> **Work request**
Below is a listing. Write out exactly its lines between the one holding "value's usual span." and the one holding "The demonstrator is", inclusive.

> **Dataset excerpt**
★ ★ ★ ★ ★

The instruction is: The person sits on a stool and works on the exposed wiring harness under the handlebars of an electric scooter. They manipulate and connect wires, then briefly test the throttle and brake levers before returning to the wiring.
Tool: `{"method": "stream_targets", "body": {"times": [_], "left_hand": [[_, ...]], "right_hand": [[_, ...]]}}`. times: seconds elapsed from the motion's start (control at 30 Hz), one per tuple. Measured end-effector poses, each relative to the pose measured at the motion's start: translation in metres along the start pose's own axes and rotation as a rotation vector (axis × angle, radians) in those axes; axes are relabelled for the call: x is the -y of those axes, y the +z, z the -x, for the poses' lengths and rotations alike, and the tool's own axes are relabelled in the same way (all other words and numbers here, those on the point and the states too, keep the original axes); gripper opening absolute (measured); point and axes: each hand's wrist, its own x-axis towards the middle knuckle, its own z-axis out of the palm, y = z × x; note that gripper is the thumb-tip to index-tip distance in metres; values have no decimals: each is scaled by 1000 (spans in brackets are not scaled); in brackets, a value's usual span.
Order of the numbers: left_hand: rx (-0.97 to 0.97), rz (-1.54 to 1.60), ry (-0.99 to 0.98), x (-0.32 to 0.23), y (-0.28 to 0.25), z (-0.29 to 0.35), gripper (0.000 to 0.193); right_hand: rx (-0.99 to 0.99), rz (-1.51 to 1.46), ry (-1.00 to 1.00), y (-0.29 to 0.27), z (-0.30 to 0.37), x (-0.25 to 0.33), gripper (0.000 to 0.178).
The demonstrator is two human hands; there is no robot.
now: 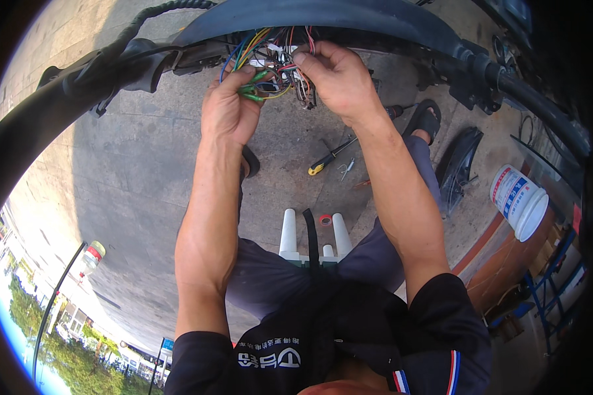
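Above both hands, the dark curved panel [323, 21] bars any straight lift, and the tangled wires [288, 71] fill the narrow gap between the left hand [232, 100] and the right hand [341, 80]. Nearer the body, a broad opening runs between the forearms, down to the pavement [277, 178], where a yellow-handled screwdriver [329, 158] lies. The left dark bar [66, 102] and right dark bar [530, 89] hem in the upper sides; open room lies left of the left forearm.
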Motion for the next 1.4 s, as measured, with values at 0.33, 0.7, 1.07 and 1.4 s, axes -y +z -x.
{"method": "stream_targets", "body": {"times": [0.33,0.7,1.07,1.4], "left_hand": [[-23,50,31,5,-4,-5,24],[-49,58,61,8,0,-6,25],[-12,13,86,6,-3,-10,27],[-94,14,114,4,9,-5,24]], "right_hand": [[42,87,120,-9,6,6,16],[22,272,62,-25,15,13,21],[110,94,154,-18,8,1,15],[120,78,212,-18,11,5,23]]}}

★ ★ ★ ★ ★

> **Result of this exercise**
Tool: `{"method": "stream_targets", "body": {"times": [_], "left_hand": [[_, ...]], "right_hand": [[_, ...]]}}`. times: seconds elapsed from the motion's start (control at 30 Hz), one per tuple. Measured end-effector poses, each relative to the pose measured at the motion's start: translation in metres along the start pose's own axes and rotation as a rotation vector (axis × angle, radians) in those axes; axes are relabelled for the call: x is the -y of those axes, y the +z, z the -x, for the poses' lengths and rotations alike, and the tool's own axes are relabelled in the same way (all other words and numbers here, those on the point and the states too, keep the original axes); gripper opening absolute (measured); point and axes: each hand's wrist, its own x-axis towards the middle knuckle, its own z-axis out of the palm, y = z × x; note that gripper is the thumb-tip to index-tip distance in metres; values have no decimals: each is scaled by 1000 (spans in brackets are not scaled); in brackets, a value's usual span.
Order of the numbers: left_hand: rx (-0.97 to 0.97), rz (-1.54 to 1.60), ry (-0.99 to 0.98), x (-0.32 to 0.23), y (-0.28 to 0.25), z (-0.29 to 0.35), gripper (0.000 to 0.193); right_hand: rx (-0.99 to 0.99), rz (-1.51 to 1.46), ry (-1.00 to 1.00), y (-0.29 to 0.27), z (-0.30 to 0.37), x (-0.25 to 0.33), gripper (0.000 to 0.178).
The demonstrator is two human hands; there is no robot.

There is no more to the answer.